Work order:
Which lines of the data contain the string "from"? Copy every one.

BEGIN Data provided

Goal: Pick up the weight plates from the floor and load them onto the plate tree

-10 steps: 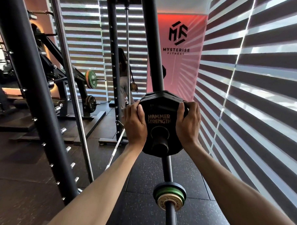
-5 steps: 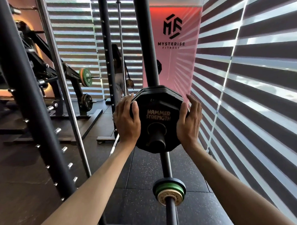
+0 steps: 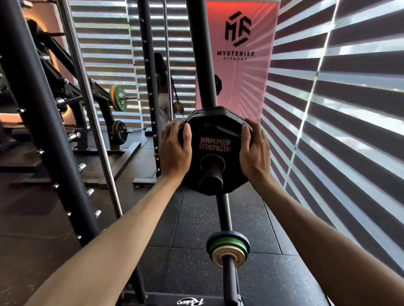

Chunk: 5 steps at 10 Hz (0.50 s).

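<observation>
black plate (image 3: 216,139) mid frame on peg (image 3: 212,174) | left hand (image 3: 174,149) grips left edge | right hand (image 3: 254,152) grips right edge

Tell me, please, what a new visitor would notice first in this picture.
First, the black weight plate in the centre, on a peg, with the left hand and the right hand gripping its edges. Then the pink banner behind it, and the small green plates on a lower peg.
</observation>
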### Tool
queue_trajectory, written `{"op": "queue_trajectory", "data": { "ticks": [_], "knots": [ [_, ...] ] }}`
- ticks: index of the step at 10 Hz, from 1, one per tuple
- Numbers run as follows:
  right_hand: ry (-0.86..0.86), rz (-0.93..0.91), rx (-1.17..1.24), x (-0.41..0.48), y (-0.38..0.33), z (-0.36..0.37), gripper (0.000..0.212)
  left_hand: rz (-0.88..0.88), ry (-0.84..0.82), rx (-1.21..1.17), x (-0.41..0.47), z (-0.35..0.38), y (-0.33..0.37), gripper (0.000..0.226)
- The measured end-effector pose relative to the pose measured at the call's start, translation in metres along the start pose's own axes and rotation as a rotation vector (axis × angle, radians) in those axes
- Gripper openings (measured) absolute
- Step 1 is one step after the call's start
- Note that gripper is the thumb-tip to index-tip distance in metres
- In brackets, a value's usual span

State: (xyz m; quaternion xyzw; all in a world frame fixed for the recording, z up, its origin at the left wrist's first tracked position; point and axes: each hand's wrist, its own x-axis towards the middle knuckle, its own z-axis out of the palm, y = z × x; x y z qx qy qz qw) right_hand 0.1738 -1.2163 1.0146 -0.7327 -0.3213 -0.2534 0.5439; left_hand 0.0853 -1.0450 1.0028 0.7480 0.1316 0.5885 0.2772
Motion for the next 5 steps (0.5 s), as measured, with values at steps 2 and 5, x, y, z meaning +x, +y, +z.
{"op": "queue_trajectory", "data": {
  "ticks": [2, 5],
  "knots": [
    [0.036, -0.059, -0.059, 0.01, -0.01, 0.013, 0.04, 0.104, 0.024, 0.149, 0.014, 0.013, 0.016, 0.047],
    [-0.099, -0.054, -0.212, 0.016, -0.029, -0.009, 0.034, 0.147, -0.053, 0.249, 0.025, 0.004, 0.031, 0.042]
  ]
}}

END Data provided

Response to this exercise:
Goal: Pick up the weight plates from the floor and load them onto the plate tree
- ticks: index of the step at 10 Hz, from 1, one per tuple

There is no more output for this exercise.